Marketing Executives Networking Group
- Abbreviation: MENG
- Formation: 1995
- Type: Non-profit
- Purpose: Marketing profession
- Location: Primarily United States membership with local chapters;
- Region served: Global digital online networking group
- Membership: 1,800+ (as of 29 April 2009)
- Official language: English
- Website: www.mengonline.com

= Marketing Executives Network Group =

The Marketing Executives Networking Group (MENG) is a non-profit professional association established in 1995 for small business, consultant, corporate executive-level marketing managers in leadership roles at companies and non-profit organizations across many diverse industries and areas of marketing expertise.

==Organization==

===Membership===
Members are a diverse group from a variety of industries with a focus on marketing. Members are typically:
- currently hold, or have held the position of vice president, senior vice president, chief marketing officer, chief operating officer or president
- Currently 84% have Fortune 500 experience
- 70% have graduate or post-graduate degrees
- Over 50% of members with graduate and post-graduate degrees received them from top-20 Business Schools
- Over 21% of members have attended an Ivy League school

===Structure===
The organization consists of a governance board of directors and currently has fourteen (14) local chapters in major cities in the continental United States. Local chapters provide a regional and local forum and opportunity for members to meet, engage and network with other executive-level marketing professionals. A web based forum also provides an exchange point for special interest groups to discuss category-specific news and exchange ideas. Newer forms of social media are also utilized including LinkedIn (with over 1200 members) and Twitter

===Service===
Members contribute to their industries through textbooks and other books they have authored and white papers as well. The group also provides outreach through a distinguished lecturer series program and speakers bureau on a variety of marketing topics. A comprehensive online training program in the form of The MENG Webinar Series is offered.
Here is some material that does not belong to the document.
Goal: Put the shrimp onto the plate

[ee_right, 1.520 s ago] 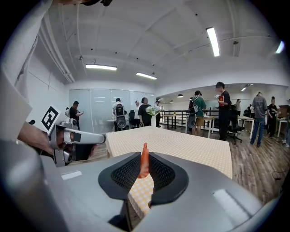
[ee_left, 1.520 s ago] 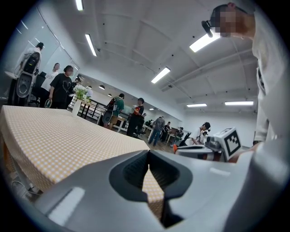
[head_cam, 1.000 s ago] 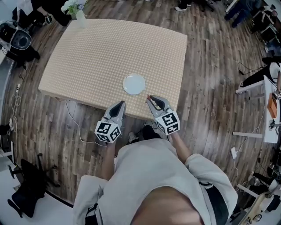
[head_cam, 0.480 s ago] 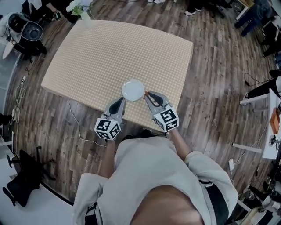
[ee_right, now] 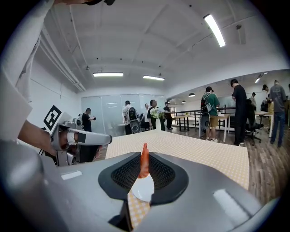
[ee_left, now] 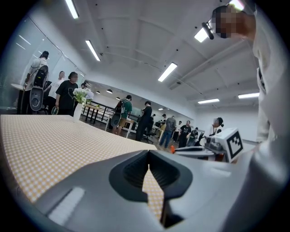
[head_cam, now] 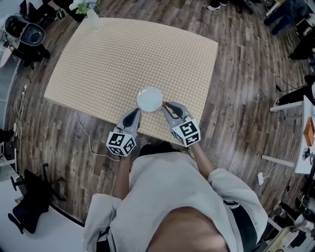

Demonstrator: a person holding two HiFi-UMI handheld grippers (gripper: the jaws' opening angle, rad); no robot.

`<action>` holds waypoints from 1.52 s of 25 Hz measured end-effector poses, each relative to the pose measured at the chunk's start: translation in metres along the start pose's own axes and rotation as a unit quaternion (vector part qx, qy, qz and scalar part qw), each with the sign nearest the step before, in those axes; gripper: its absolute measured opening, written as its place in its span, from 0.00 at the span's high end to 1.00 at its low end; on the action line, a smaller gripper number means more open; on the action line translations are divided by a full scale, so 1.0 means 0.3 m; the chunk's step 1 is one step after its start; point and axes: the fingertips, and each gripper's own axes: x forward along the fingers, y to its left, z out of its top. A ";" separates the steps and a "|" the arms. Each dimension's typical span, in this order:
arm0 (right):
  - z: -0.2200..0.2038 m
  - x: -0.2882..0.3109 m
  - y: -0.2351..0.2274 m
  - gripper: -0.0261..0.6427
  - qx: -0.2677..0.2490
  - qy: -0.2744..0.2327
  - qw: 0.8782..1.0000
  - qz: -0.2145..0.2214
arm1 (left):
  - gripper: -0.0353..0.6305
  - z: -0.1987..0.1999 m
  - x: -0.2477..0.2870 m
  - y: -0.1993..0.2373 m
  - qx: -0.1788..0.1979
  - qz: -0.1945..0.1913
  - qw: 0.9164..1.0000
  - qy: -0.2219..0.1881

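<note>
Head view, from over the shoulder: a person in a pale top stands at the near edge of the checked counter (head_cam: 123, 54), a gripper in each hand. The right gripper (head_cam: 165, 105) is clamped on a slim orange shrimp (ee_right: 144, 158), which stands upright between the jaws with its tip poking above them. The white plate (head_cam: 149, 99), bare so far, sits near the counter's front edge.

Over the last second the right gripper has closed in on the plate. It was apart from the rim and now sits just beside it at about 4 o'clock, and it has barely moved in the last half second. Seen along its own jaws, the plate shows right behind the shrimp.

The left gripper (head_cam: 136, 113) waits at the plate's 7 o'clock with its jaws together and nothing between them. A vase of flowers (head_cam: 89, 12) stands well apart at the counter's 11 o'clock corner.

The carry looks all but finished. What likely remains is a short reach over the rim, a lowering and a release onto the plate.
</note>
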 end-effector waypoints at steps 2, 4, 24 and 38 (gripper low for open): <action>-0.004 0.006 -0.003 0.88 0.004 0.003 1.000 -0.006 | 0.93 0.004 0.008 0.014 0.000 -0.005 1.000 0.003; -0.012 0.015 -0.004 0.88 0.009 0.009 1.000 -0.013 | 0.93 0.007 0.011 0.033 -0.001 -0.008 1.000 0.006; -0.271 0.115 0.125 0.88 0.068 0.102 0.992 -0.010 | 0.93 -0.229 -0.028 0.183 -0.055 -0.019 0.994 0.092; -0.411 0.143 0.125 0.88 0.073 0.158 0.985 0.001 | 0.93 -0.322 -0.009 0.208 -0.077 -0.021 0.990 0.118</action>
Past and current topics have included: Social Media University, Marketing Masters, Career Maximization, and Innovation.

===Leadership===
Members elect the National Board of Directors every year, including the National Chairman - Richard Guha (2001-2007), Richard Sellers (2007-2011) and Joey Iazzetto (2011-present). Individual chapters each nominate their own Chapter Chair and local leadership.

===Research and Education===
The organization is perhaps best known for its research including the annual Marketing Trends Survey which captures marketing leaders' perspectives on the coming year and published in leading marketing trade journals such as Crain Communications' Advertising Age and BtoBonline.com. This survey has been produced and published by MENG, along with Anderson Analytics since 2007. Its findings are often cited as references in digital media and print.

The group also partners with others on topics and factors affecting the marketing profession including employment prospects, job satisfaction and executive compensation. The Economist (print and online). Pace University, and PM Network (the monthly magazine of the Project Management Institute) referenced MENG research and its leadership position in the area of augmenting and accelerating traditional market research with a new methodology called open innovation and crowdsourcing.

===Honors and awards===
The organization is the official marketing partner of the 2009 Edison Best New Product Awards for innovation and advancement in products and services. The first recipients under the new partnership were awarded on 1 April 2009 in a variety of categories and industries.